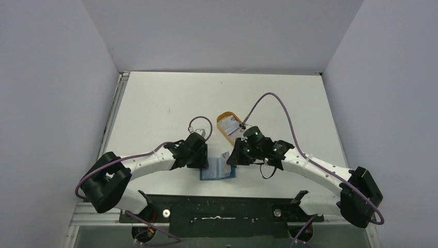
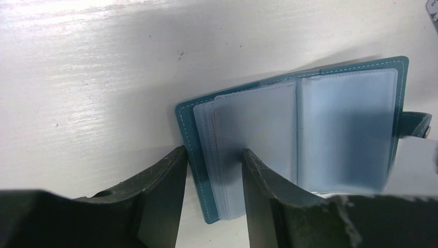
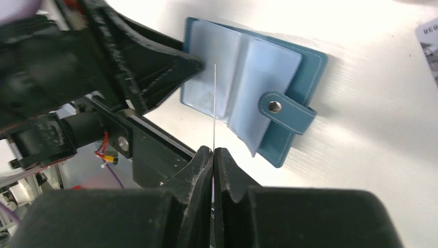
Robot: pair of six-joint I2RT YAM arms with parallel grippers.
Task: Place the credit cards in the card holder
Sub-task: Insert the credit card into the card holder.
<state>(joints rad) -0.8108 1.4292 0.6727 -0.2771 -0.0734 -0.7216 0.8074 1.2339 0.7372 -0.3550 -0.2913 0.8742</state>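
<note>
Credit card [image 3: 214, 103], thin, silvery-white, pinched edge-on in right claw [image 3: 213, 150]; left claw [image 2: 214, 151] spread astride 9 o'clock edge of open teal folding wallet [image 2: 351, 103].

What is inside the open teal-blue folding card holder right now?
The teal-blue card holder shows only clear plastic pockets; the top two look empty. Leaves stacked beneath are covered. The right pincer holds a thin card edge-on over them; insertion unclear.

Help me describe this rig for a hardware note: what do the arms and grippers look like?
Both the left arm and right arm have white links with bulky black joint housings. A purple cable loops along each. The left gripper and right gripper have dark, wedge-shaped fingers. Small green lights glow at the right wrist.
</note>
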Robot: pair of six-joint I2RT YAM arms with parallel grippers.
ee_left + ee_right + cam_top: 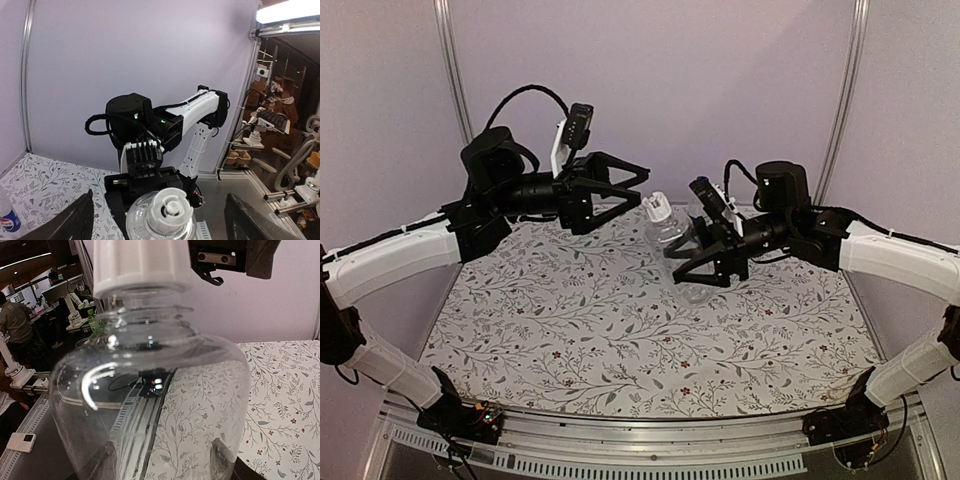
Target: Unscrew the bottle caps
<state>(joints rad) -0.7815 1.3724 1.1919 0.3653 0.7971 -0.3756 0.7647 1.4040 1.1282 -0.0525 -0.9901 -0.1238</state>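
Jaws of the left gripper (642,185) are standing spread either side of the white cap (660,208) on the plain bottle (672,232), touching nothing. The right gripper (673,269) is pinching that bottle's body in mid-air. The cap is sitting on the neck; removal is judged outstanding.

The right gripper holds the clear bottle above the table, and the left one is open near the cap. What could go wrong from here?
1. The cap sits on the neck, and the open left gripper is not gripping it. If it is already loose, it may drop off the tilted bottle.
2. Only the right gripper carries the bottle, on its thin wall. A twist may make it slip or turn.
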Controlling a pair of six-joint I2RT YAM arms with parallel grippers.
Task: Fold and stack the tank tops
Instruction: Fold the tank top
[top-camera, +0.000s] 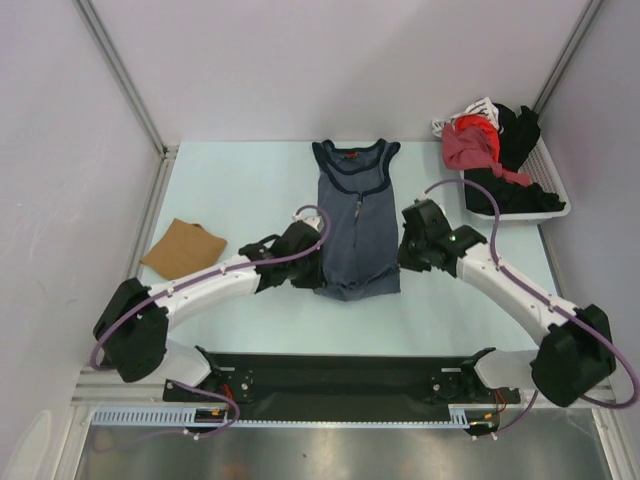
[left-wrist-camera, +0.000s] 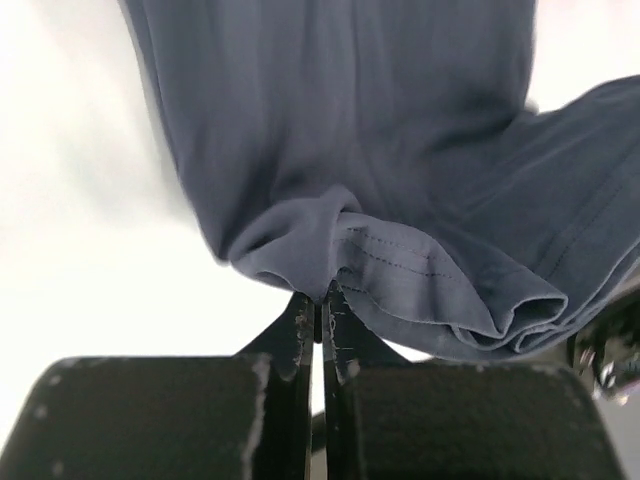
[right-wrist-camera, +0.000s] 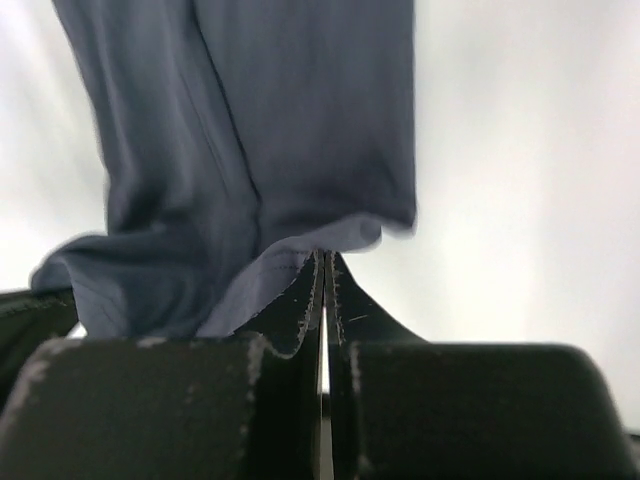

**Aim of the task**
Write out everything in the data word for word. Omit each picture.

**Written response**
Robot: pair of six-joint I2RT YAM arms with parallel grippers.
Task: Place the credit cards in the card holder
Sub-task: Insert the credit card into the card holder.
<state>(joints rad) -0.8108 1.4292 0.6727 -0.2771 -0.0734 -0.7216 0.8074 1.2339 0.7372 -0.3550 -0.2913 0.8742</state>
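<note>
Credit card [image 3: 214, 103], thin, silvery-white, pinched edge-on in right claw [image 3: 213, 150]; left claw [image 2: 214, 151] spread astride 9 o'clock edge of open teal folding wallet [image 2: 351, 103].

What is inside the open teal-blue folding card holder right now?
The teal-blue card holder shows only clear plastic pockets; the top two look empty. Leaves stacked beneath are covered. The right pincer holds a thin card edge-on over them; insertion unclear.

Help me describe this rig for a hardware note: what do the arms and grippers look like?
Both the left arm and right arm have white links with bulky black joint housings. A purple cable loops along each. The left gripper and right gripper have dark, wedge-shaped fingers. Small green lights glow at the right wrist.
</note>
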Robot: pair of six-joint I2RT YAM arms with parallel grippers.
ee_left + ee_right + cam_top: 
Target: Unscrew the bottle caps
<state>(joints rad) -0.7815 1.3724 1.1919 0.3653 0.7971 -0.3756 0.7647 1.4040 1.1282 -0.0525 -0.9901 -0.1238</state>
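Jaws of the left gripper (642,185) are standing spread either side of the white cap (660,208) on the plain bottle (672,232), touching nothing. The right gripper (673,269) is pinching that bottle's body in mid-air. The cap is sitting on the neck; removal is judged outstanding.

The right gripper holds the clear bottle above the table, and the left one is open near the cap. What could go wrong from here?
1. The cap sits on the neck, and the open left gripper is not gripping it. If it is already loose, it may drop off the tilted bottle.
2. Only the right gripper carries the bottle, on its thin wall. A twist may make it slip or turn.
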Controlling a pair of six-joint I2RT YAM arms with parallel grippers.
Task: Fold and stack the tank tops
Instruction: Fold the tank top
[top-camera, +0.000s] 
[left-wrist-camera, +0.000s] 
[right-wrist-camera, +0.000s] 

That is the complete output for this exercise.